Another study, led by Deniss Cornu, MD at the Valley Retina Institute in McAllen, Texas, evaluated the efficacy of a combination of Ozurdex with bevacizumab in patients with CME secondary to CRVO or BRVO. Twenty-three patients underwent Ozurdex combined with Avastin, as well as a posterior series of two bevicizumab 0.05 ml injections every four weeks.

The researchers concluded that “the combination of Avastin and Ozurdex proved to be beneficial, showing an improvement in VA and significant decrease in CMT at week 4, which correlates with the maximum effect of Avastin and the additional therapy provided by Ozurdex.”

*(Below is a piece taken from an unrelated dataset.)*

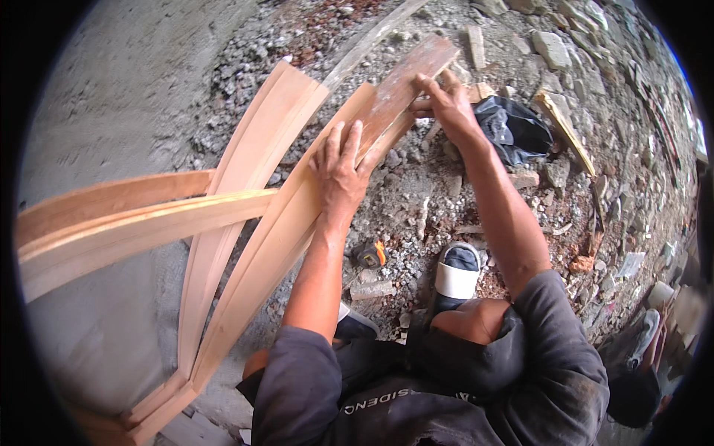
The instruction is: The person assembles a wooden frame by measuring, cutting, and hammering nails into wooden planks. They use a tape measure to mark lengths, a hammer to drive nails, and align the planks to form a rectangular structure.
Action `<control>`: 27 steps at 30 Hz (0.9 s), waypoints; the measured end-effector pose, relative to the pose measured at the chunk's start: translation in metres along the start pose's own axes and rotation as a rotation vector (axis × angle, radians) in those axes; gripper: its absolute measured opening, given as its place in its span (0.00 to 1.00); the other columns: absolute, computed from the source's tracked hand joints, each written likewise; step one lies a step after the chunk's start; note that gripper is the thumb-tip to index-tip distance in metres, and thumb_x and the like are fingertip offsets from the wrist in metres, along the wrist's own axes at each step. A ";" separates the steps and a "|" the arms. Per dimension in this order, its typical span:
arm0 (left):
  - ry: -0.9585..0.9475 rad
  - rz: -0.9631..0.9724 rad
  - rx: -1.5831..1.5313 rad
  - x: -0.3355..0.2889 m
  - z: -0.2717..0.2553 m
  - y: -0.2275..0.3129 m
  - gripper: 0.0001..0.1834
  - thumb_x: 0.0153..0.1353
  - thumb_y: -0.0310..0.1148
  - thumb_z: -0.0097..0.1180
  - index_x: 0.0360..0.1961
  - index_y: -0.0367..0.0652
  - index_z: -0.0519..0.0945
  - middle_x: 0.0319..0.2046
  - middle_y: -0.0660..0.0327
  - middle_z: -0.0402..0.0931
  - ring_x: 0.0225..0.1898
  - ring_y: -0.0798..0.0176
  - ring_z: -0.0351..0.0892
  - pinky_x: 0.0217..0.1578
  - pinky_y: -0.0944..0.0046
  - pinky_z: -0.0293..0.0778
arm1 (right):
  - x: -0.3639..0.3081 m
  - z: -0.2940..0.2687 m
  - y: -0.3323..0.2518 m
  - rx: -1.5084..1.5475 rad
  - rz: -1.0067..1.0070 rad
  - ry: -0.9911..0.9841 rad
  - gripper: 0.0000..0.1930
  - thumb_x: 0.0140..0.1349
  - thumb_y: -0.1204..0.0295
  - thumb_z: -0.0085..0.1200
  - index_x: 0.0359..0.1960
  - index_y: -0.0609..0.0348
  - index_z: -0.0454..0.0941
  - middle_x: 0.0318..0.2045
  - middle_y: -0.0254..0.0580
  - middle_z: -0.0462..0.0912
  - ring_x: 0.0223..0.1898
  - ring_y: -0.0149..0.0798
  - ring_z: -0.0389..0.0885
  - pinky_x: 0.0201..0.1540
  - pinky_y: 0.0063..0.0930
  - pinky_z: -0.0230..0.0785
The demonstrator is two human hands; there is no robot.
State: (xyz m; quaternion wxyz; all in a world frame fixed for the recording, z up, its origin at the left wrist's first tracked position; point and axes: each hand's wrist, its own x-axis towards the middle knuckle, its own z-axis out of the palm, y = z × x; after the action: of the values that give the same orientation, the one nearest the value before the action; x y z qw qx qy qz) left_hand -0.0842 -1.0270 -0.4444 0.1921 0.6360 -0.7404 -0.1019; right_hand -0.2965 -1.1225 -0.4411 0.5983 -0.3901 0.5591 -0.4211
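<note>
Plainly, from the head view, the reddish-brown board (398,83) lay lengthwise over the upper end of a pale wooden frame (249,245), its lower end partly covered by fingers. The left hand (342,167) was unclenched, fingers stretched flat across the place where board and pale wood met. The right hand (448,108) grasped the board by its right edge, fingers bent over it; what its fingertips did underneath was hidden from me. Where the board bore on the timber below, I couldn't make out either.

On the left, the frame's two crosspieces (141,234) were cut off by the dark rim, and its bottom corner faded into shadow. A tape measure (370,255) sat on the rubble (416,186) between the forearms. A crumpled black bag (513,130) lay near the right forearm, its contents unclear. One sandal (457,280) showed; the other was mostly covered.
</note>
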 end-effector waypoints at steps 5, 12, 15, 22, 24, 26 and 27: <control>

At week 24, a significant increase in CMT and a lack of visual acuity improvement suggested that retreatment should be considered before month 6.

Two Approaches to Retinal Detachment

Comparing scleral buckling vs vitrectomy

■ To assess trends in primary rhegmatogenous retinal detachment (RRD) surgery, researchers from the Rudolf Foundation Clinic in Vienna and Weill Cornell Medical College in New York City retrospectively compared their treatment approaches and outcomes with a total of 230 patients over a two-year period from January 2007 to December 2008.

The researchers found that retinal reattachment after the primary surgical approach was achieved in 123 patients (88.49%) at the Rudolf Clinic and in 77 patients (84.62%) at Weill Cornell, and in all patients after one or more reoperations.

Sixty-eight patients at Rudolf (48.9%) and 43 patients at Weill Cornell (47.3%) achieved a BCVA at final follow-up of at least 0.3 logMAR. The choice of the primary RRD procedure was significantly different between the two centers. Scleral buckling was the primary RRD procedure at Rudolf (87.77%) while vitrectomy was the most common primary procedure at Weill Cornell (83.52%). The main outcome measures—retinal reattachment and BCVA at final follow-up—were not significantly different between the two centers.

The researchers, who presented at the 2011 ARVO meeting, concluded that “good and comparable anatomic and visual outcomes, which were not significantly associated with the selection of the primary RRD procedure, were achieved in both centers.”

They noted that scleral buckling seems to remain the primary RRD procedure in the center in Vienna, particularly in phakic and young RRD cases. There is an agreement on the use of primary vitrectomy in pseudo-phakic RRD cases in both centers. In addition, there is now an increasing trend towards primary vitrectomy for the treatment of phakic and pseudo-phakic RRD patients in both centers.